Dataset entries
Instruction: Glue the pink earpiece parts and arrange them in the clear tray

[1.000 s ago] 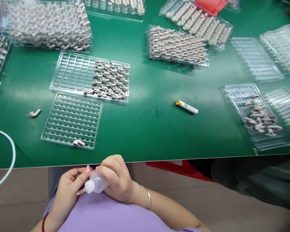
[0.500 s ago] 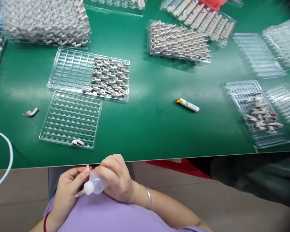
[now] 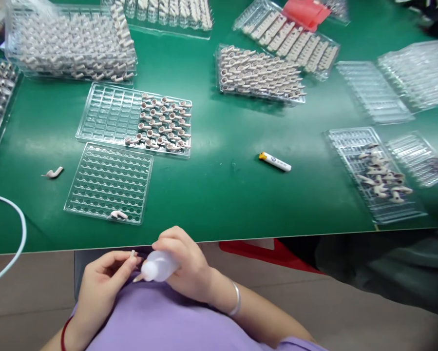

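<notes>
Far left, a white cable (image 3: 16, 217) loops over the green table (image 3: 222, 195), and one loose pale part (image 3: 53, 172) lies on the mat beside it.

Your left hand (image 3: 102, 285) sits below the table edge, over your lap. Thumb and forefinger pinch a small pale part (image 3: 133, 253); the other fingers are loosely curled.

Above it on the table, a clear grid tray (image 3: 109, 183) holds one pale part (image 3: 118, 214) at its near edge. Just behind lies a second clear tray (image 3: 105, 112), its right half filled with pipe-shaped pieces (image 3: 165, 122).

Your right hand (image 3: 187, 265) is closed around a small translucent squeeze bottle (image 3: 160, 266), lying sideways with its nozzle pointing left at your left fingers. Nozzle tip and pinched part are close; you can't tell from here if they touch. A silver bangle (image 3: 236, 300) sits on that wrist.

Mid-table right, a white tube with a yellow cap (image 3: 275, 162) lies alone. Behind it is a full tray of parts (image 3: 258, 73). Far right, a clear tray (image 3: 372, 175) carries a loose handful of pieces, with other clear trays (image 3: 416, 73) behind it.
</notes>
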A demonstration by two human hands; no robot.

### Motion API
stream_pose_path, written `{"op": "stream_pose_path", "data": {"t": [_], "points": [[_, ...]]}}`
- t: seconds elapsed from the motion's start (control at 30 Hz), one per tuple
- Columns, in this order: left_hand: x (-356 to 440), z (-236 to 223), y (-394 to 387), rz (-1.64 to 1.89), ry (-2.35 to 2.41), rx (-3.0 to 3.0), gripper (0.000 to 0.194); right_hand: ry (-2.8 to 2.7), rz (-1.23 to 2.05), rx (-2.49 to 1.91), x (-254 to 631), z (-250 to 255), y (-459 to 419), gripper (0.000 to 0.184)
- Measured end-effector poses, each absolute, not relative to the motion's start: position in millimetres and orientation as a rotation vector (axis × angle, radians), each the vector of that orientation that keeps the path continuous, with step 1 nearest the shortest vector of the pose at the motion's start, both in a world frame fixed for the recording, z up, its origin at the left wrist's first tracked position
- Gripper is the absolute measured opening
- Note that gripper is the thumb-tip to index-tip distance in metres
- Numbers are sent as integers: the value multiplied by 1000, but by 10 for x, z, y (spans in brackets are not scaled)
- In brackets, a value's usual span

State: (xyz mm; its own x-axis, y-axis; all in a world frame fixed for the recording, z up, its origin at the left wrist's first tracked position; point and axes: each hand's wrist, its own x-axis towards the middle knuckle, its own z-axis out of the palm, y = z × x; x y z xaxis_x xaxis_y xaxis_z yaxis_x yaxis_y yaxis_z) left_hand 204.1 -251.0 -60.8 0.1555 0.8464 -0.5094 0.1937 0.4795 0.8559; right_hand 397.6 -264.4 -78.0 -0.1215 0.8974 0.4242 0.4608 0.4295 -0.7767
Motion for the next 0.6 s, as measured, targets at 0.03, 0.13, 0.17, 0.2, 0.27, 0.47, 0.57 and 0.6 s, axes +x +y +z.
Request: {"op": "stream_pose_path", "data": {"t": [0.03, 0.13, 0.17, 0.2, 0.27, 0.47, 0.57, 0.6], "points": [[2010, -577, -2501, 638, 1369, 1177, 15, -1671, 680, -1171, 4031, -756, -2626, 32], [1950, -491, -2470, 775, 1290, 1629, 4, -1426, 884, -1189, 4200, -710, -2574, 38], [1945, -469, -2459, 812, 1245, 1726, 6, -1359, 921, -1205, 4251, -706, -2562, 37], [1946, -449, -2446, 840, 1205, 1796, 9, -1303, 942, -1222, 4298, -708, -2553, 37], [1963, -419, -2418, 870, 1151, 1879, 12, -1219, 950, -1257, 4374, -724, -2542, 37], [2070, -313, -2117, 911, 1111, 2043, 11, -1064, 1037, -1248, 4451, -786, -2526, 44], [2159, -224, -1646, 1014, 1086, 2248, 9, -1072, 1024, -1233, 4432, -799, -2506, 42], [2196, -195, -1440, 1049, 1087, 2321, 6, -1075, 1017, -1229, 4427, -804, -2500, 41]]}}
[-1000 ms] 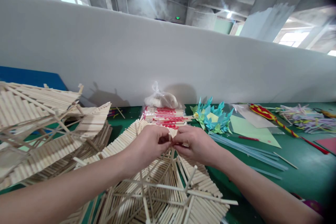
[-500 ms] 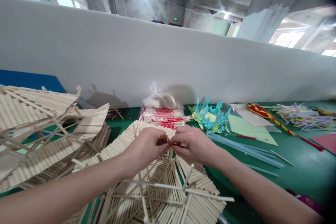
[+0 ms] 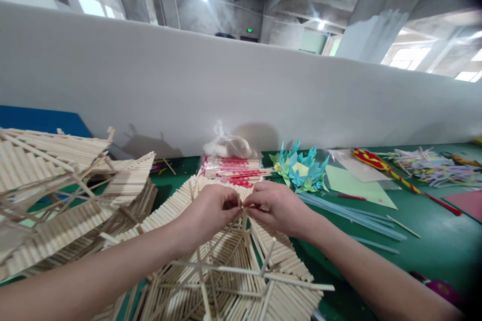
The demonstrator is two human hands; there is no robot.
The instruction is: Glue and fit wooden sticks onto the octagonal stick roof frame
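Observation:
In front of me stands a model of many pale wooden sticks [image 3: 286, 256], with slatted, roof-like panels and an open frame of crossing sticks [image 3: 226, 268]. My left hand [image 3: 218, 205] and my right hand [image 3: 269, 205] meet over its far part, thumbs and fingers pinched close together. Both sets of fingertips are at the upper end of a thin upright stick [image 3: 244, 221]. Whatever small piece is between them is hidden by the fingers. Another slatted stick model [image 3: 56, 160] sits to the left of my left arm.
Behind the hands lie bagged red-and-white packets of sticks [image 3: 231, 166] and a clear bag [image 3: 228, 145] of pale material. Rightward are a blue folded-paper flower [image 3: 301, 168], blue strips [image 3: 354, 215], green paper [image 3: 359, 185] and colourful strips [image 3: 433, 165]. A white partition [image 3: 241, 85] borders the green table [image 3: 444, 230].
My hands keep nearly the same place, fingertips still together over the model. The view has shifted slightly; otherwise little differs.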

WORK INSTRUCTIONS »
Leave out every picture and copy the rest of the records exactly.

TASK RESULT »
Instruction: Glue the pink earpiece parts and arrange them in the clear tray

[1.000 s ago] 
[0.500 s ago] 
[now] 

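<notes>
Far left, a white cable (image 3: 16, 217) loops over the green table (image 3: 222, 195), and one loose pale part (image 3: 53, 172) lies on the mat beside it.

Your left hand (image 3: 102, 285) sits below the table edge, over your lap. Thumb and forefinger pinch a small pale part (image 3: 133, 253); the other fingers are loosely curled.

Above it on the table, a clear grid tray (image 3: 109, 183) holds one pale part (image 3: 118, 214) at its near edge. Just behind lies a second clear tray (image 3: 105, 112), its right half filled with pipe-shaped pieces (image 3: 165, 122).

Your right hand (image 3: 187, 265) is closed around a small translucent squeeze bottle (image 3: 160, 266), lying sideways with its nozzle pointing left at your left fingers. Nozzle tip and pinched part are close; you can't tell from here if they touch. A silver bangle (image 3: 236, 300) sits on that wrist.

Mid-table right, a white tube with a yellow cap (image 3: 275, 162) lies alone. Behind it is a full tray of parts (image 3: 258, 73). Far right, a clear tray (image 3: 372, 175) carries a loose handful of pieces, with other clear trays (image 3: 416, 73) behind it.
</notes>
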A demonstration by two human hands; no robot.

### Motion API
stream_pose_path, written `{"op": "stream_pose_path", "data": {"t": [_], "points": [[_, ...]]}}`
- t: seconds elapsed from the motion's start (control at 30 Hz), one per tuple
- Columns, in this order: left_hand: x (-356 to 440), z (-236 to 223), y (-394 to 387), rz (-1.64 to 1.89), ry (-2.35 to 2.41), rx (-3.0 to 3.0), gripper (0.000 to 0.194); right_hand: ry (-2.8 to 2.7), rz (-1.23 to 2.05), rx (-2.49 to 1.91), x (-254 to 631), z (-250 to 255), y (-459 to 419), gripper (0.000 to 0.184)
- Measured end-effector poses, each absolute, not relative to the motion's start: position in millimetres and orientation as a rotation vector (axis × angle, radians), each the vector of that orientation that keeps the path continuous, with step 1 nearest the shortest vector of the pose at the motion's start, both in a world frame fixed for the recording, z up, its origin at the left wrist's first tracked position
- Gripper is the absolute measured opening
- Note that gripper is the thumb-tip to index-tip distance in metres
- Numbers are sent as integers: the value multiplied by 1000, but by 10 for x, z, y (spans in brackets are not scaled)
- In brackets, a value's usual span

State: (xyz mm; its own x-axis, y-axis; all in a world frame fixed for the recording, z up, its origin at the left wrist's first tracked position; point and axes: each hand's wrist, its own x-axis towards the middle knuckle, its own z-axis out of the palm, y = z × x; x y z xaxis_x xaxis_y xaxis_z yaxis_x yaxis_y yaxis_z) left_hand 204.1 -251.0 -60.8 0.1555 0.8464 -0.5094 0.1937 0.4795 0.8559; right_hand 397.6 -264.4 -78.0 -0.1215 0.8974 0.4242 0.4608 0.4295 -0.7767
Motion for the next 0.6 s, as measured, targets at 0.03, 0.13, 0.17, 0.2, 0.27, 0.47, 0.57 and 0.6 s, axes +x +y +z.
Request: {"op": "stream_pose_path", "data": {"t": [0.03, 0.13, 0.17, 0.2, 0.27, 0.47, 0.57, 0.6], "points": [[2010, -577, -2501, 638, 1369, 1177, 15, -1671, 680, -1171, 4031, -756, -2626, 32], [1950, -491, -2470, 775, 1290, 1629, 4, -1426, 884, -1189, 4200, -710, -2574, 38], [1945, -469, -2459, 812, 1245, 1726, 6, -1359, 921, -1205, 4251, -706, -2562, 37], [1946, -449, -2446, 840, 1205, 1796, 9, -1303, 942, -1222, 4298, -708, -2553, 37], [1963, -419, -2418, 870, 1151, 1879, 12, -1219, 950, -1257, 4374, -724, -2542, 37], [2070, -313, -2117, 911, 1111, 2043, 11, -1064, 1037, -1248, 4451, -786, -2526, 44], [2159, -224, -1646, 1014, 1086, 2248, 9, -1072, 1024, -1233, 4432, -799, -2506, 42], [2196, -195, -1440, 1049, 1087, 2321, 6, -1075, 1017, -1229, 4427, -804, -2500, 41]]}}
[-1000 ms] 
[-500 ms] 
[+0 ms] 
The demonstrator is two human hands; there is no robot.
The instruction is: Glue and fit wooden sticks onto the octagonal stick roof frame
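Observation:
In front of me stands a model of many pale wooden sticks [image 3: 286, 256], with slatted, roof-like panels and an open frame of crossing sticks [image 3: 226, 268]. My left hand [image 3: 218, 205] and my right hand [image 3: 269, 205] meet over its far part, thumbs and fingers pinched close together. Both sets of fingertips are at the upper end of a thin upright stick [image 3: 244, 221]. Whatever small piece is between them is hidden by the fingers. Another slatted stick model [image 3: 56, 160] sits to the left of my left arm.
Behind the hands lie bagged red-and-white packets of sticks [image 3: 231, 166] and a clear bag [image 3: 228, 145] of pale material. Rightward are a blue folded-paper flower [image 3: 301, 168], blue strips [image 3: 354, 215], green paper [image 3: 359, 185] and colourful strips [image 3: 433, 165]. A white partition [image 3: 241, 85] borders the green table [image 3: 444, 230].
My hands keep nearly the same place, fingertips still together over the model. The view has shifted slightly; otherwise little differs.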

There is no more to this exercise.